30 Years in the Making, a Show Still Lean and Hungry
By Nate Chinen
The New York Times - June 22, 2006

When Tom Petty and the Heartbreakers released their first album 30 years ago, they could hardly have known that they would become one of the biggest touring acts in rock 'n' roll. They probably had no premonition of playing a sold-out show at Madison Square Garden, as they did on Tuesday night, or providing theme music for the broadcast of the N.B.A. Finals, which wrapped up the same evening. Those would have seemed like grandiose benchmarks for a band so scrappy and garage-like, so devoted to grease and grit.

But then again, the band's hunger was clear from the start. It's there in the bright swagger of "American Girl," the song that closed that first album (and, as an encore, Tuesday's concert). "She couldn't help thinking that there was a little more to life somewhere else," Mr. Petty sang on that track, with plainspoken insistence. Only a couple of years earlier he had left Gainesville, Fla., for Los Angeles, band mates in tow.

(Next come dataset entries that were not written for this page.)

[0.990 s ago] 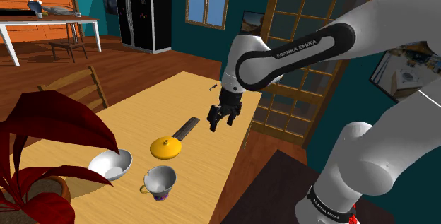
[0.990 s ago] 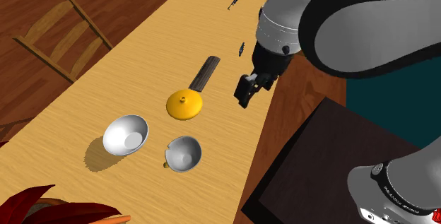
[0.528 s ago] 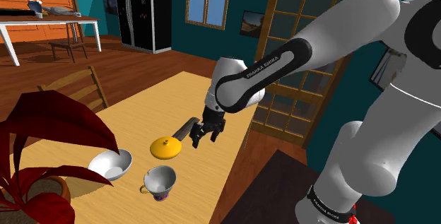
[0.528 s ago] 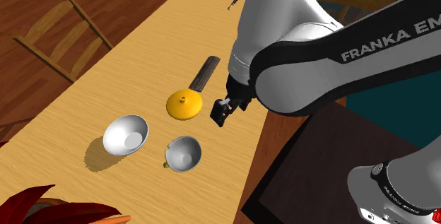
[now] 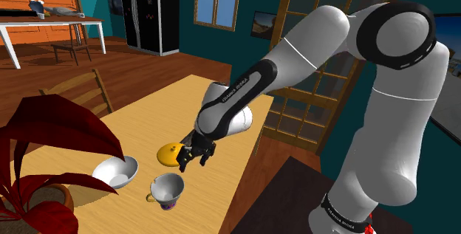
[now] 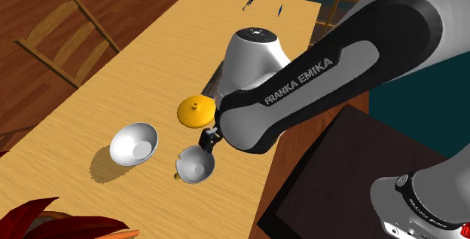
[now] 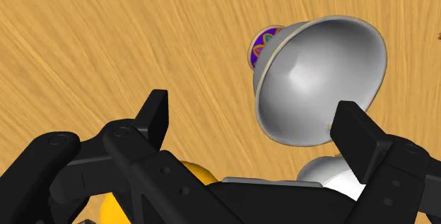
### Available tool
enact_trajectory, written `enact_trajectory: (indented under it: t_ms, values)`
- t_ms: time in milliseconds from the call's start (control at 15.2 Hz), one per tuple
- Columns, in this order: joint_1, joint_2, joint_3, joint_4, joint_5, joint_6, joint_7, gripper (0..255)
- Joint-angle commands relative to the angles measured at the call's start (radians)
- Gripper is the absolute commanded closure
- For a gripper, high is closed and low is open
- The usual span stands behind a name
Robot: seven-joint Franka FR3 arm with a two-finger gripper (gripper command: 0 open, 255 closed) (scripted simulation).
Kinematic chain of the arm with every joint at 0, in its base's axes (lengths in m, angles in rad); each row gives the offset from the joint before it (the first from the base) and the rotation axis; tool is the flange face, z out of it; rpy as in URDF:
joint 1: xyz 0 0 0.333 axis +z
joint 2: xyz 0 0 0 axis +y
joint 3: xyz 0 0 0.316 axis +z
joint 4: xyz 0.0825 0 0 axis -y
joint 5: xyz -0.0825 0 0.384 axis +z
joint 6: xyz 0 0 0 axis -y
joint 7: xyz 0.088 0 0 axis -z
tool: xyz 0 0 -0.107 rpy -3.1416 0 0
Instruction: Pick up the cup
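Note:
The cup [image 5: 167, 189] is pale grey with a purple pattern low on its side and stands upright near the table's front edge. In the second exterior view the cup [image 6: 194, 163] sits just below my gripper [image 6: 207, 139]. My gripper [image 5: 190, 156] hangs open a little above the table, between the yellow lid and the cup. Along the hand, the cup [image 7: 321, 81] lies ahead of the gripper [image 7: 254, 120], closer to one black finger [image 7: 357, 131] than to the other finger [image 7: 155, 113]. Neither finger touches it.
A yellow lid [image 5: 169, 153] lies right beside the gripper. A white bowl [image 5: 116, 170] stands by the cup, next to a red-leaved potted plant [image 5: 44, 159]. A wooden chair [image 5: 81, 88] stands at the table's far side. The table edge [image 6: 256, 200] runs close to the cup.
The arm has swung down and along the table toward the cup, from above the dark handle past the yellow lid. The gripper stayed open. Nothing on the table moved.

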Motion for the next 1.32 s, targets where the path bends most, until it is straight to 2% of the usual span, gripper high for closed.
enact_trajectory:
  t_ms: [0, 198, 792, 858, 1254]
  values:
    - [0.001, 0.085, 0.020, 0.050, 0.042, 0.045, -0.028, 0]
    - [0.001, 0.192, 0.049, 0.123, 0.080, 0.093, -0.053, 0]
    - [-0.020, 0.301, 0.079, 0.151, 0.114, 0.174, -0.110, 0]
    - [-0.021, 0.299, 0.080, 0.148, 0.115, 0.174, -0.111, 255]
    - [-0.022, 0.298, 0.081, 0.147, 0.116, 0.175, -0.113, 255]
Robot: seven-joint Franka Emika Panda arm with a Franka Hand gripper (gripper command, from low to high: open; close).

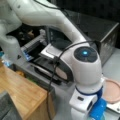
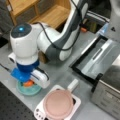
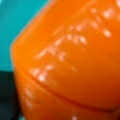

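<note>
Over round teal plate (image 2: 23, 90), down at front view's lower left: gripper (image 2: 28, 82), just above small glossy orange object (image 2: 29, 83); grip state impossible to tell.

pink pan (image 2: 58, 104) near teal plate (image 2: 28, 89), metal box (image 2: 108, 86) well apart, bare grey table (image 2: 60, 72) between
</note>
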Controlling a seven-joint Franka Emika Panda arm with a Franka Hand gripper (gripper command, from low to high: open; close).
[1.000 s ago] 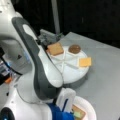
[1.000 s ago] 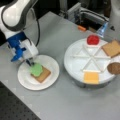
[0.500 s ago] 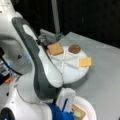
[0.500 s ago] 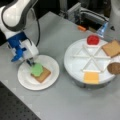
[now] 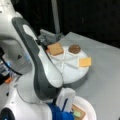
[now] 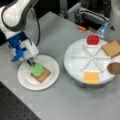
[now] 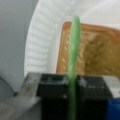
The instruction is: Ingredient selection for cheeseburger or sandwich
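pincer [image 6: 31,62] pinching lettuce [image 6: 37,69] edge-on over toast [image 6: 41,74] on plate [image 6: 25,81] | tomato [image 6: 93,39], cheese [image 6: 91,77], patty [image 6: 114,68], second toast [image 6: 112,48] untouched on tray [image 6: 75,58]

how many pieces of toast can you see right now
2. One toast square lies on the white plate under the lettuce, which the gripper pinches in its jaws. The other toast sits in the divided tray.

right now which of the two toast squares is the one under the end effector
The toast square on the small white plate, with the lettuce over it, clamped in the end effector. The other toast sits in the divided tray.
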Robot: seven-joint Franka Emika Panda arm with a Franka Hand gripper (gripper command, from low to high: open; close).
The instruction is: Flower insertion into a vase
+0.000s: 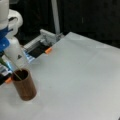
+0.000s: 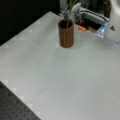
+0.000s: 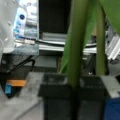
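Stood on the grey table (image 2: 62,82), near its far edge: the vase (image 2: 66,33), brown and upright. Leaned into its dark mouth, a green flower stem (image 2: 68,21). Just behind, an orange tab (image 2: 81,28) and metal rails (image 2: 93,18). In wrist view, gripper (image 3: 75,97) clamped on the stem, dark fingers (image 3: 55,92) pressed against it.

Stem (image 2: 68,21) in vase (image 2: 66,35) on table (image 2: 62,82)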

Mr. Petty has managed to maintain that image of restlessness and independence, sometimes at the cost of sounding in touch with the modern world. His stage manner has bloated a bit — at the Garden he lifted his arms in gladiatorial triumph after nearly every song — but it didn't come across as excess. Nor did a preponderance of songs from his greatest hits compilation, which has sold more than 10 million copies.

This was largely because of the hits themselves, with their calmly searching lyrics and sturdy, effortless melodies. (It felt as if the whole arena sang along to "I Won't Back Down" and "Free Fallin,' " which were sequenced in a satisfying one-two punch.) But the show's impact also had a lot to do with the Heartbreakers' refusal to let those songs gain an ounce of weight, in either pretense or flab.

The guitarist Mike Campbell brought a raucous lift to the compact breaks that seemed built into every song. Benmont Tench and Ron Blair, also charter Heartbreakers, played keyboards and bass respectively; Steve Ferrone played drums. Scott Thurston managed harmonica and rhythm guitar, along with background vocals; on the Traveling Wilburys song "Handle With Care" he capably tackled the part originally filled by Roy Orbison (and, in a recent appropriation, Ben Gibbard of Death Cab for Cutie).

Among the concert's few covers was Fleetwood Mac's "Oh Well," which featured Mr. Petty strutting the stage, Jaggeresque, with a pair of maracas. This prefaced an appearance by the Fleetwood Mac survivor Stevie Nicks, who joined Mr. Petty on half a dozen songs, including their duet "Stop Draggin' My Heart Around." She took the lead vocal on the early Heartbreakers hit "I Need to Know," with strident enthusiasm.

Mr. Petty offered only one song from "Highway Companion," his album scheduled for release next month. Yet the song, a roadhouse shuffle called "Saving Grace," already sounded like a classic. "It's hard to say who you are these days," Mr. Petty sang. "But you run on anyway, don't you, baby?"

Correction: June 26, 2006
A music review on Thursday about Tom Petty at Madison Square Garden misstated the number of songs from his coming album that were played. It was two, not one. In addition to "Saving Grace," he performed "Square One."